Accosting the Ordinary: Elizabeth Buset at the Definitely Superior Art Gallery

Elizabeth Buset’s four large realist paintings in Gallery two for a show titled, Accosting the Ordinary, are immediate hits. Most everyone can appreciate the incredible amount of time spent on each piece and most everyone likes paintings of representational objects.
     However, unlike a still life or a typical floral, Buset chooses subjects and isolates them to make a philosophical statement. With limited referents the paintings work to inhibit subjectivity (your opinion) to direct you more easily to their philosophical subject. If not, you may at least feel a sense of unease.

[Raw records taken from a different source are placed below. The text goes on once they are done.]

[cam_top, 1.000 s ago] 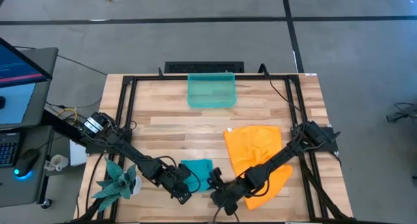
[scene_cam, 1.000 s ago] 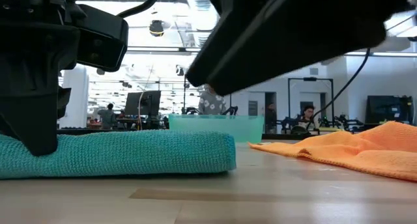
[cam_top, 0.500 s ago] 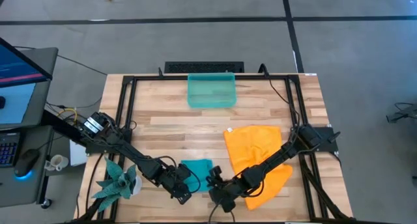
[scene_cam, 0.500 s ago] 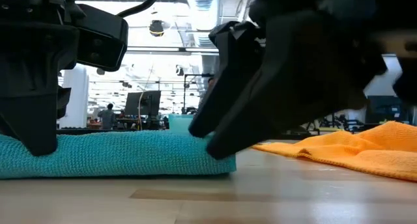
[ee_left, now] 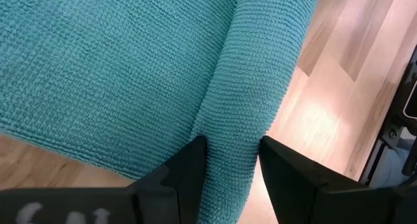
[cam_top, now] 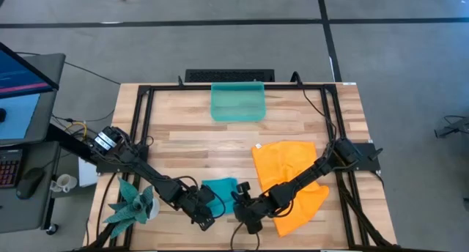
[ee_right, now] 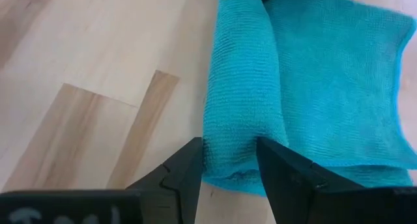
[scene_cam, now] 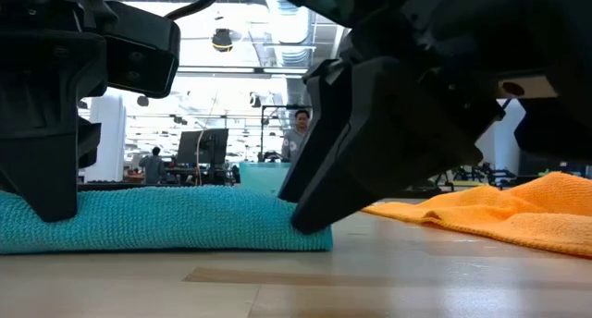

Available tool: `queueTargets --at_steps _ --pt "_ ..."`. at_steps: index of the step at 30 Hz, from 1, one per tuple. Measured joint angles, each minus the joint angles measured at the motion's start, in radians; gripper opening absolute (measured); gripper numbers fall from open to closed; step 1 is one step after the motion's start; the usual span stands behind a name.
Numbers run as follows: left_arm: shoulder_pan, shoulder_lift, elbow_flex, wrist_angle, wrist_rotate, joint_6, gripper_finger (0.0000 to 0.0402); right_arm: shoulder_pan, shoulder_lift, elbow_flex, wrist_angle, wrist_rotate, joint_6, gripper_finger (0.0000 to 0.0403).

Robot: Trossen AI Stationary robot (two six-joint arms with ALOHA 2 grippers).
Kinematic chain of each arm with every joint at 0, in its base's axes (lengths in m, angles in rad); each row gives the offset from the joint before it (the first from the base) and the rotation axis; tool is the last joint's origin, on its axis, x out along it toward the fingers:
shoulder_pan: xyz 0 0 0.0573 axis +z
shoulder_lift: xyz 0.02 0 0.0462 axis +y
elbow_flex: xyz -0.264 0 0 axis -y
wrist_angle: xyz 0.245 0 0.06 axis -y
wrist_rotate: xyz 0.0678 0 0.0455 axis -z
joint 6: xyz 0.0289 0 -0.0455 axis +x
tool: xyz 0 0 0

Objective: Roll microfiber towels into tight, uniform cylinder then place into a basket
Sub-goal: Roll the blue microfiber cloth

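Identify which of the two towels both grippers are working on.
The teal-blue towel, partly rolled near the table's front edge; each gripper straddles one end of its roll. The orange towel lies crumpled and ungripped beside it.

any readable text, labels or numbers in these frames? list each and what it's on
None readable.
Pale marks at the base of the left gripper: blurred, unreadable.
Similar pale marks at the base of the right gripper: blurred, unreadable.
Monitor beside the table: screen lit, content too small to read.
No print visible on the teal towel, orange towel or basket.
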Motion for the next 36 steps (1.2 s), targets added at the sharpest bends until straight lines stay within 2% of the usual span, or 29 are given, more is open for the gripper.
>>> queueTargets --at_steps 8,23,27,36 --pt "0.000 0.001 0.000 0.007 -0.034 0.038 0.0141 -0.009 -0.003 -0.060 0.055 -0.033 0.073 0.0170" --pt "0.000 0.001 0.000 0.005 -0.088 0.114 0.0141 -0.011 -0.003 -0.061 0.054 -0.059 0.132 0.0166" --pt "0.000 0.002 0.000 0.003 -0.115 0.148 0.0141 -0.022 -0.003 -0.060 0.044 -0.078 0.189 0.0133" --pt "0.000 0.002 0.000 0.003 -0.135 0.168 0.0141 -0.037 -0.005 -0.059 0.040 -0.144 0.235 0.0016"
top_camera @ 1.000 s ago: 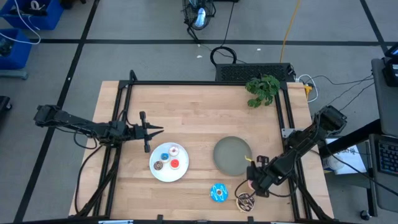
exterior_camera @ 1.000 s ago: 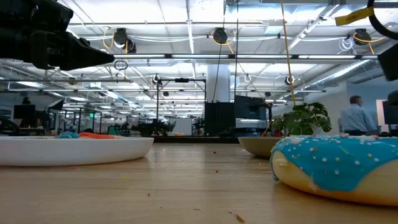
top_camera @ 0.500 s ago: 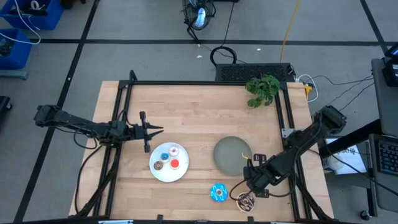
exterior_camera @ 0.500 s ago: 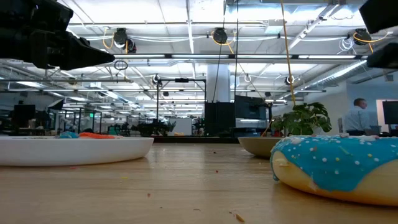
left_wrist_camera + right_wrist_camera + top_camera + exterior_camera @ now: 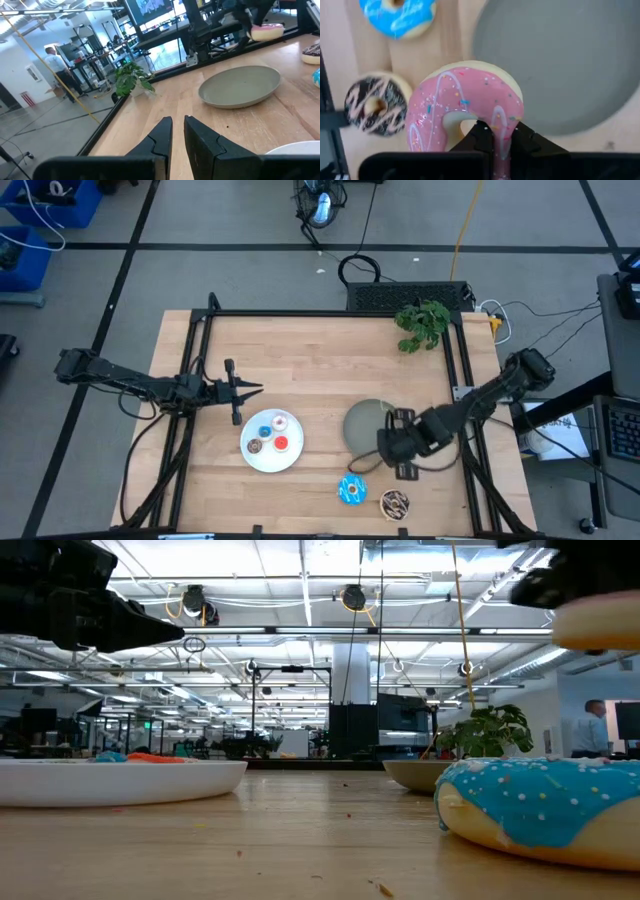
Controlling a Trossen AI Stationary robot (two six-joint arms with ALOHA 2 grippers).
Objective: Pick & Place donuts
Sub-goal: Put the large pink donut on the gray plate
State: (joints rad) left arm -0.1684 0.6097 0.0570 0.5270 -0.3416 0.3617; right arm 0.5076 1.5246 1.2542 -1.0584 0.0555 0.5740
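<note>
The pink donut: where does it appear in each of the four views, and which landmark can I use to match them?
High view: not visible; the right gripper covers it, at the grey plate's near-right edge.
Low view: pink donut at the upper right, held up.
Left wrist view: top right, beyond the plate.
Right wrist view: centre, the fingers pinching its rim.
Landmark: the grey plate, beside the donut in the left and right wrist views.

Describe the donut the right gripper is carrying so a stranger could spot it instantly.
Find the round grey plate on the wooden table. At the plate's edge the right gripper is shut on the pink donut. Unlike the blue donut and brown donut lying on the table, it is pink-iced and lifted.
</note>
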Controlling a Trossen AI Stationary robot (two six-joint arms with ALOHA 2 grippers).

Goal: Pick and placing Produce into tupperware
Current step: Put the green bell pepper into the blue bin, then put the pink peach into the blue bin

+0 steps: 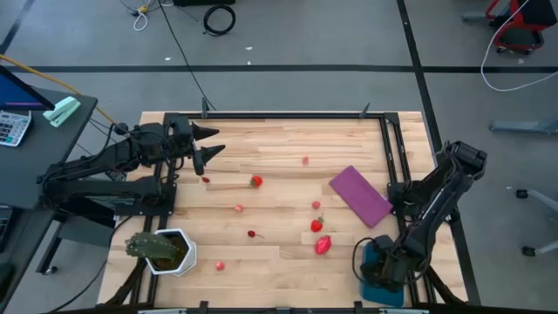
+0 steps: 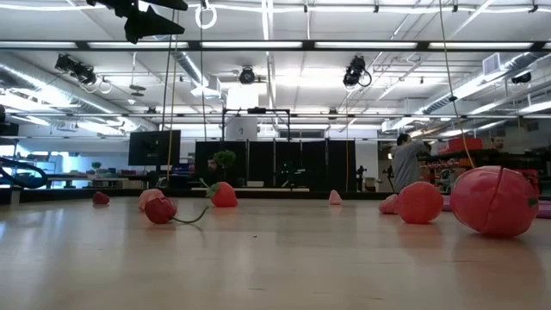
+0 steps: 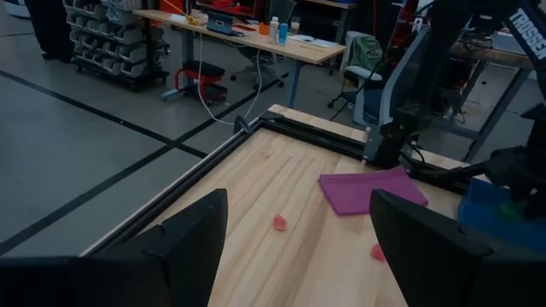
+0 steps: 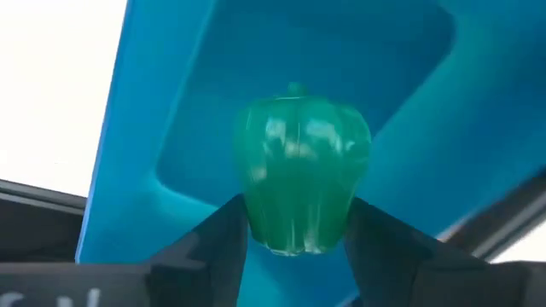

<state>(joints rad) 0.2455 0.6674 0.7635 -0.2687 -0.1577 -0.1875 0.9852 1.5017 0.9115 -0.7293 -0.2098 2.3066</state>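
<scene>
Clamped between our right gripper's fingers, a glossy green pepper hangs directly over the teal tupperware, low at the right of the high view. We judge the task barely begun: this first piece is not yet released. Red and pink strawberries lie scattered across the middle of the table, beside a purple sheet. Our left gripper waits at upper left, fingers apart and empty.
</scene>
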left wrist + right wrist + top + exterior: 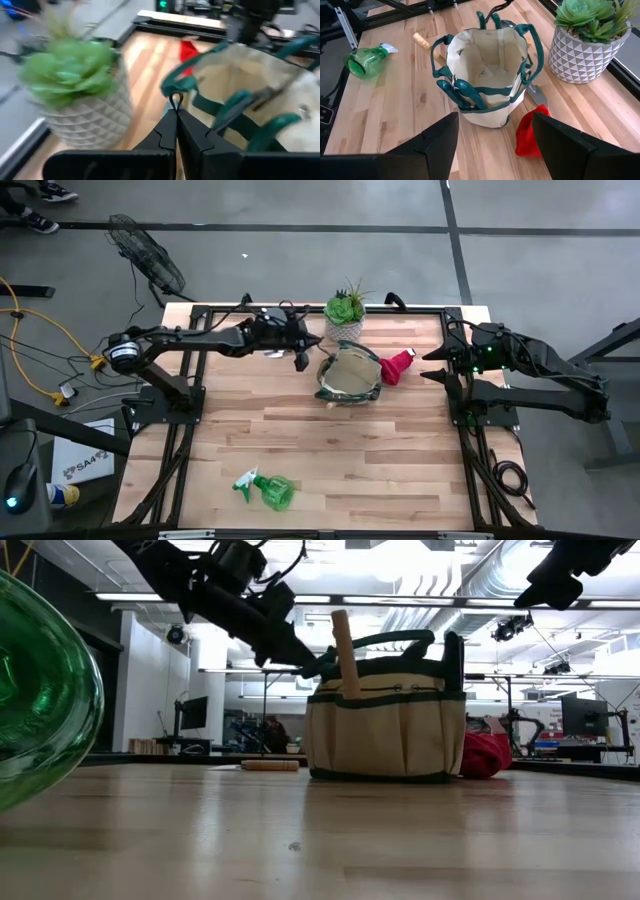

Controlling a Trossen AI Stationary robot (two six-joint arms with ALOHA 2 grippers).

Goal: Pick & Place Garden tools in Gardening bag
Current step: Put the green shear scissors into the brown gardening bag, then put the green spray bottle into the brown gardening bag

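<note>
Dark left hand, fingers together, empty, beside the bag rim at bench rear. Right hand, fingers apart, waits past one red cone. One khaki bag: soft, likely light, collapsible. One green bottle, front: probably slick plastic; best gripped at neck. One potted succulent.

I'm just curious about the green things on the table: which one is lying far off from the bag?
The green spray bottle, lying on its side near the table's front edge. The green succulent stands right behind the gardening bag.
</note>
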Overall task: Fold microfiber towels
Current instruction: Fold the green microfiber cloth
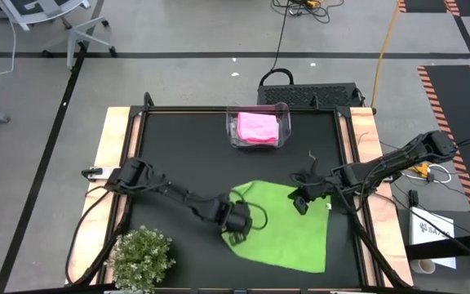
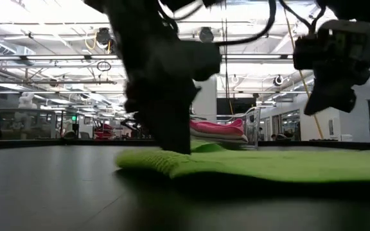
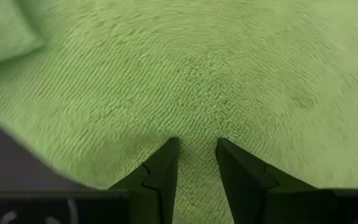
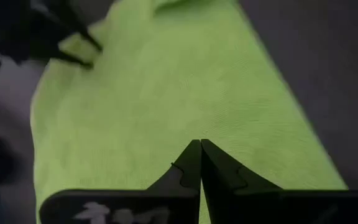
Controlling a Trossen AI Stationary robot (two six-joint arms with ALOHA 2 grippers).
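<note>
I am working over a black tabletop (image 1: 178, 147) with pale wood edges, set on a grey floor (image 1: 178, 33) crossed by dark tape lines, cables and an office chair (image 1: 47, 20) at the far corner. From table height, the room behind is showing as a bright hall with ceiling lights and pipes, which the overhead camera is not showing. The green towel (image 1: 288, 224) is lying spread on the near right part of the tabletop. My left fingers (image 3: 194, 165) are pressing down at its left edge, standing apart with green pile showing in the gap; I cannot tell whether any cloth is pinched. My right fingers (image 4: 199, 163) are pressed together, hanging above the towel's far right part, gripping nothing. A pink towel (image 1: 258, 126) is sitting in the clear bin (image 1: 233, 131) at the far edge. A plant (image 1: 141, 257) is standing at the near left corner, seen only from overhead.
</note>
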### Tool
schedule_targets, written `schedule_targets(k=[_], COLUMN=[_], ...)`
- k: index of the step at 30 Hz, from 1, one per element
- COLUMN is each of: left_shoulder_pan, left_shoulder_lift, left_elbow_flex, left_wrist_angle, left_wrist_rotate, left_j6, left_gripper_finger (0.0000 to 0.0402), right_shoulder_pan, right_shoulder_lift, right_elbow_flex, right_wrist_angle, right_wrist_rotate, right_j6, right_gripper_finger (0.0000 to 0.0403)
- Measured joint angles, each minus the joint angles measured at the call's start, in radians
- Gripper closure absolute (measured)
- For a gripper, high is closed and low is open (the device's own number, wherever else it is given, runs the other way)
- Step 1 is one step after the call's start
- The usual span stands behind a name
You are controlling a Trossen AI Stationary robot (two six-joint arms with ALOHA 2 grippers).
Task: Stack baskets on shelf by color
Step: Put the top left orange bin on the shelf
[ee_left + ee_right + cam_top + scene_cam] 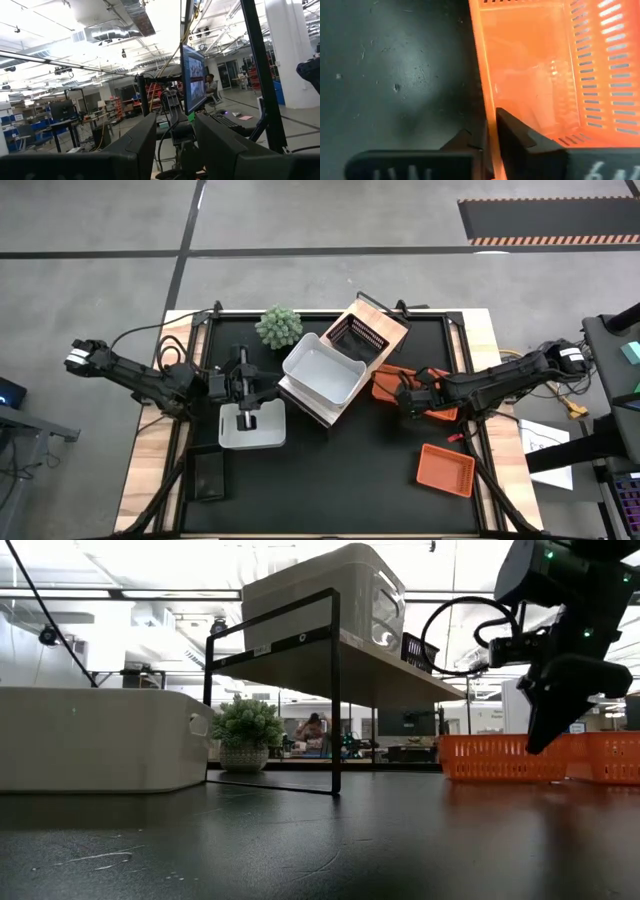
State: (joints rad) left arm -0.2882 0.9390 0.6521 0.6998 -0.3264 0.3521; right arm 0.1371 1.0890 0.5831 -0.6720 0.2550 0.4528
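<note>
My right gripper (490, 127) is down at an orange basket (385, 388) on the table, right of the shelf (385, 320), and shut on its wall. The shelf carries a white basket (320, 370) and a black basket (360, 335). My left gripper (175, 150) hangs open over another white basket (252, 428) on the table's left, tipped upward, with nothing between its fingers. A second orange basket (445, 468) lies near the front right, and a black basket (208, 475) lies at the front left. My right gripper pinches one side wall (482, 100) of the orange basket at its rim. One finger (520, 137) is inside the basket and the other (467, 140) is outside. The fingers come steeply from above, slanting in from the table's right. The basket sits flat on the table (500, 765).
A small green plant (278, 327) stands at the far side, left of the shelf. The shelf sits askew in the table's middle on dark frame legs (335, 700). Bare black tabletop (350, 470) lies in front of the shelf.
</note>
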Motion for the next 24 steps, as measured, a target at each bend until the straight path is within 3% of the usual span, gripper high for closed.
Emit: schedule_targets(k=[11,24], left_shoulder_pan=[0.0,0.0], left_shoulder_lift=[0.0,0.011], left_elbow_flex=[0.0,0.002], left_wrist_angle=[0.0,0.002], left_wrist_rotate=[0.0,0.0], left_j6=[0.0,-0.006], left_gripper_finger=[0.0281,0.0281], right_shoulder_pan=[0.0,0.026], right_shoulder_lift=[-0.046,-0.047], right_elbow_flex=[0.059,0.363], right_wrist_angle=[-0.029,-0.364], right_wrist_rotate=[-0.076,-0.283], right_j6=[-0.002,-0.012], right_gripper_finger=[0.0393,0.0394])
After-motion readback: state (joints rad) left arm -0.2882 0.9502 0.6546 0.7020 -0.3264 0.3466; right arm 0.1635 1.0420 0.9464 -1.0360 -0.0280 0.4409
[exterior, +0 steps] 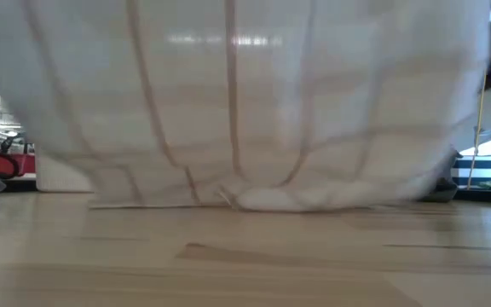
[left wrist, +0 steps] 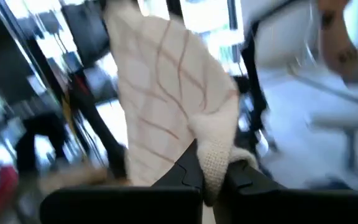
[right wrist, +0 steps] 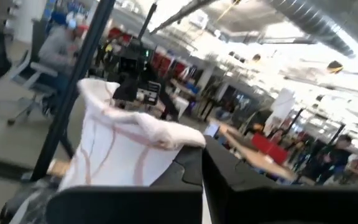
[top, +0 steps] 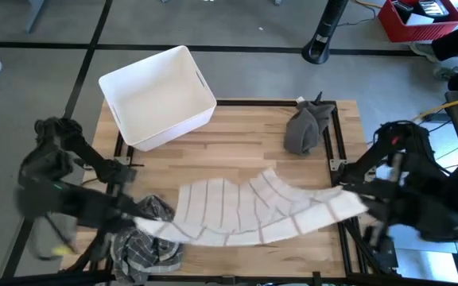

     Buset completed her dissertation for an MFA last year at Aalto University in Helsinki, Finland, having received an Ambassadorial scholarship and studying under the guidance of a controversial Finnish artist, Teemu Maki, famous for killing a cat and then masturbating on it in a gallery in Helsinki.
     Anywaaaaaay, Buset got her HBFA and a teaching degree at Lakehead University. As well as being an artist, Buset supply teaches and visits schools with the Learning Through the Arts program.
     Regarding her paintings, “It’s a huge physical process,” states Buset. “Some of the paintings take me over 700 hours to do. When you’re using a brush that’s just over a millimeter wide, it takes a while.” She admits she doesn’t enjoy the process so much, but loves when comes together.
     And the works are very impressive. The attention to detail, composition, colour, and ultimately the underlying reason behind such attention make for real eye-grabbers. This kind of realistic approach waxed and waned over the centuries. The Dutch golden age of painting, the pop-art movement in the 1960s (Audrey Flack and others) and the current Hyper Realism movement in England are all influences on Buset’s work.
         The canvas oil paintings were completed in Finland and shipped here. Each depicts a singular object or theme, or dog on a white background. Buset explains that the large scale helps people to reexamine the ordinary, and that the works are meant to find meaning in the mundane and pose questions about the role of consumer society in our every day lives.
     The work called, Paint Fan, contains 960 distinct colours. Buset explains that the painting was inspired by stories of people who bring paint swatches to galleries in order to find artwork to match their furniture.
     “It’s about the commercialization of art and looking at art as décor and its aesthetic beauty as opposed to a form of philosophy.”
     Buset likes that people will connect to the work, and think upon it. Knowing that the paintings take a great deal of time, she points out, causes people to reflect more on the work. So although the technique can become the subject, Buset also believes that all art is inherently political. Buset quotes the mysterious communist playwright, Bertolt Brecht, “Art is not a mirror to reflect society, but a hammer to reshape it.”
     Although ambitious, Buset is still on an exploratory learning curve; eagerly looking to see if the time and thought she puts into her paintings has an effect and if it’s all worth it. So, although she doesn’t expect to reshape society in any dramatic way, she does believe, more realistically, “You only need an audience of one.”
     Elizabeth Buset will have a solo show in 2015 at the Thunder Bay Art Gallery. Buset is working to exhibit locally and internationally.